# Home made rat food.



## Mirax (Oct 29, 2015)

I was wondering if any of you make your own rat food for their diet cause I thought about doing it too. Since I heard its healthier and less expensive. Plus I don't trust those dried rat foods that come in bags at the pet store I feel like it has way too much protein and so much dried corn in it that I have to pick out cause I read somewhere that dried corn for rats can cause liver cancer? Plus my rat is a picky eater he will only eat certain things in the bag anyways (mostly eats the seeds and peanuts) and ignore the rest. So if you have any healthy recipes for homemade rat food that's not too expensive to make, please share! I would like to make it for my rat. Thanks!


----------



## Nieve5552 (May 20, 2014)

I would recommend rat blocks like Harlan? From what I know they are nutritionally balanced and has no dried corn or alfalfa which have no nutritional value to rats and can be dangerous.
If you want to make food at home you either have the choice of making dry mix or blocks. I roughly use Suebees rat diet ratio and change around some ingredients to make it easier for me to make in the area Im in. 
Im in NZ and theres a rat rescue here that produces rat blocks and dry mix and they are very trustworthy, so I feed the rat blocks as staple for my rats.
I've made blocks at home once by mixing oats, ground oats, chia seeds, shredded coconut, cranberries, ground dog food, sunflower seeds and coconut milk. You blend all these together and mix it into a thick paste, spread it out on an oven pan and cook it in the oven while dehydrating it to harden it. My rats loved it and preferred it over the blocks


----------



## moonkissed (Dec 26, 2011)

Creating your own rat food is extremely difficult. You have to make sure it is well balanced nutritionally and that it covers all of their needs. 

Far too many people IMO just mix some seeds, cereals, and dog food and call it a healthy diet. But the truth is that is really not very healthy and can cause them to get a not very balanced diet.

You are right that those seed mixes sold in stores are absolute crap. The often contain scary chemicals, food you should not feed your rat and foods they should only get in moderation.The other problem with these mixes is that rats can than pick and choose what they eat, leaving the rest behind. It can lead to wasting of food/money and also rats that are not getting a balanced diet at all.

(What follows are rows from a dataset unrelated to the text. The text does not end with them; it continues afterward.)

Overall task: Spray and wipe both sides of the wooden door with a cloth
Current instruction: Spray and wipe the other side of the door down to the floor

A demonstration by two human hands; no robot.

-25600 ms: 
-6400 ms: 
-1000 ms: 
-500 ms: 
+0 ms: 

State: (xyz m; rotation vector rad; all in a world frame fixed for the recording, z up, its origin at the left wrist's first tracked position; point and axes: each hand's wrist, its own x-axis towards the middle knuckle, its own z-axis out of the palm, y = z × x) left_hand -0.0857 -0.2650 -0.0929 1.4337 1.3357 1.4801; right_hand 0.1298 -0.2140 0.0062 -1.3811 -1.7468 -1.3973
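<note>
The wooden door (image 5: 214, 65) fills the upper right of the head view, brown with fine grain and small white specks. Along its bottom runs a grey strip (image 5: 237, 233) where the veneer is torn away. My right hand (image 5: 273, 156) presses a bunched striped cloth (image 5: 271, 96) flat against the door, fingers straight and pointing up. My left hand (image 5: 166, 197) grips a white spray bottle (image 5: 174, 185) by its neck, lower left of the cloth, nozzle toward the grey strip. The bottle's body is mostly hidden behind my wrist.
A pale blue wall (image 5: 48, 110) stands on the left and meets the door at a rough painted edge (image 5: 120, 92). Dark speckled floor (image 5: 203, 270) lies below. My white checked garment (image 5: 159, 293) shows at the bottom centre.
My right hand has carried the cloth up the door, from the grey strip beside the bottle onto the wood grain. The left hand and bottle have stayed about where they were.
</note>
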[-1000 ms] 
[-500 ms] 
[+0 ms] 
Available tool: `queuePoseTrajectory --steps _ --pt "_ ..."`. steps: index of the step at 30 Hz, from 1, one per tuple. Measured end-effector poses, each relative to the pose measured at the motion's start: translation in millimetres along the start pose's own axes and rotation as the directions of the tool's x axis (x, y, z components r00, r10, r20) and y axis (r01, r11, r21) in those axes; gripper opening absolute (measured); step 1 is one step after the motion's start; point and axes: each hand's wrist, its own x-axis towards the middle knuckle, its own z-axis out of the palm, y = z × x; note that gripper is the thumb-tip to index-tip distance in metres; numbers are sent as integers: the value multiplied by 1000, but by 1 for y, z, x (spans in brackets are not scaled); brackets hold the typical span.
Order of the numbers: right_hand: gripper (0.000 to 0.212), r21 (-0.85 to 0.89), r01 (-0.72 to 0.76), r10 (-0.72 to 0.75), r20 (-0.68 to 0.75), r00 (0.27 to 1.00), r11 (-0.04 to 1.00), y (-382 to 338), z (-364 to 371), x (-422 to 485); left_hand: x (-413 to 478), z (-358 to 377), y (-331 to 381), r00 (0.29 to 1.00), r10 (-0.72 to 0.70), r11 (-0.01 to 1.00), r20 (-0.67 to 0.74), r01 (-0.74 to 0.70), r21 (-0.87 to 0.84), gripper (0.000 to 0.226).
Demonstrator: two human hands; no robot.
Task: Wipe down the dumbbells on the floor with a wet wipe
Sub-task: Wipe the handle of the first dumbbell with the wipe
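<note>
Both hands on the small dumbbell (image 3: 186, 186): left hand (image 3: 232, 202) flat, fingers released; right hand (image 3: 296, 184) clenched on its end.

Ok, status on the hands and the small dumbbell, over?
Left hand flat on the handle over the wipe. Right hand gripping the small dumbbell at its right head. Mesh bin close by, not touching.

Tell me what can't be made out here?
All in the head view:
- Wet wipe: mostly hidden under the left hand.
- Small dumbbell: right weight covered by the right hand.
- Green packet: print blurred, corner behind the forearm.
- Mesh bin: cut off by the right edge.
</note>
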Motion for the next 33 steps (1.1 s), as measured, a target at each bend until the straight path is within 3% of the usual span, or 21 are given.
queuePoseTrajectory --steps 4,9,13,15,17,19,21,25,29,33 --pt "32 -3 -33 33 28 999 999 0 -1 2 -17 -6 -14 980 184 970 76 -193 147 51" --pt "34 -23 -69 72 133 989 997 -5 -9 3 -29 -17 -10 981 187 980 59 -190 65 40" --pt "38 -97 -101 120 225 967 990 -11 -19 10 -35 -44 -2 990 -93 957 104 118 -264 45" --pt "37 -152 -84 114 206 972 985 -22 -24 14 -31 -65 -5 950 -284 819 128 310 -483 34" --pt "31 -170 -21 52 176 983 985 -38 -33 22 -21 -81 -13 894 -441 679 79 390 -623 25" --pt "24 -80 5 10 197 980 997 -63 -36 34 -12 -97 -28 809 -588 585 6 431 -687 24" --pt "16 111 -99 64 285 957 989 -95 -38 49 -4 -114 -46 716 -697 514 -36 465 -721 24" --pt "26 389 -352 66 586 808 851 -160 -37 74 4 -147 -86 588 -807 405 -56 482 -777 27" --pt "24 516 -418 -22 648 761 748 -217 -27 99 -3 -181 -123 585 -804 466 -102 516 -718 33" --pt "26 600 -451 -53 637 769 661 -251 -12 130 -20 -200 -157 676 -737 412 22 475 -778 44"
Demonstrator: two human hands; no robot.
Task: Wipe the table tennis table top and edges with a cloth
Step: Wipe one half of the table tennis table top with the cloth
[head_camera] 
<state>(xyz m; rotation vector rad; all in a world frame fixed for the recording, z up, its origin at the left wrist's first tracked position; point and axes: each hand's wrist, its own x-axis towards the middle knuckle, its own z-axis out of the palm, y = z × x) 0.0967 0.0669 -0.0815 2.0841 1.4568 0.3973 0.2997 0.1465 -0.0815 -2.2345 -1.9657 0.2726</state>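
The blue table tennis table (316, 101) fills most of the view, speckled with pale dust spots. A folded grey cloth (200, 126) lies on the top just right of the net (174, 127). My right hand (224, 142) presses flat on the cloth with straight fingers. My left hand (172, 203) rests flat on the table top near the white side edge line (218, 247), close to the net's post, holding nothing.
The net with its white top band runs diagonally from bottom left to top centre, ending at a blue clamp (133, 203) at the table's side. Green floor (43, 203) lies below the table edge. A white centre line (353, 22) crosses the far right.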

That is why most of us prefer lab blocks. They are very healthy, contain all the balanced diet in kibble form. The three main brands are native earth, mazuri and oxbow. All are ok and a personal choice. I prefer oxbow myself as it is lower protein and does not contain corn.

Then giving them treats, snacks, and fresh veggies daily for variety.

I am really not a fan of mixes for all the reasons above but if you really want to do so I would check out http://www.ratsnacksnstuff.com/ which is run by a member of the forum and seems to be the best mix ive seen.


----------



## Mirax (Oct 29, 2015)

Thanks guys I will see if any pet stores sell lab blocks for rats


----------



## Mirax (Oct 29, 2015)

Along with adding some fruits and veggies to his diet.


----------



## Isamurat (Jul 27, 2012)

I feed homemade and have done for about 10 years now, and I wouldn't go back. There are very few commercially available rat foods out there that I would rate or feed to my rats. About the only one I think is ok in the US is Oxbow, and to be honest I don't think pelleted diets fully meet a rats needs (for a start there nutritional needs vary a lot with age, genetics etc, and then theres the enrichment need!).

I do think that a well put together home made mix is hard to beat in terms of really giving the rats the best diet possible. However there are a lot out there that are essentially junk food. You either need to follow a good recipie (not Suebee's) or really know your nutrition. It also helps to have a good understanding of rat condition and how to "read it".

I've got some information on constructing a home made mix here http://www.isamurats.co.uk/options-for-dry-mixes.html it is UK focused (its a bit easier over here) but is adaptable to most countries (I've helped people in the US as well as other countries pull together a good mix). At some point I'll get my condition guide up on there two as I think it would be helpful.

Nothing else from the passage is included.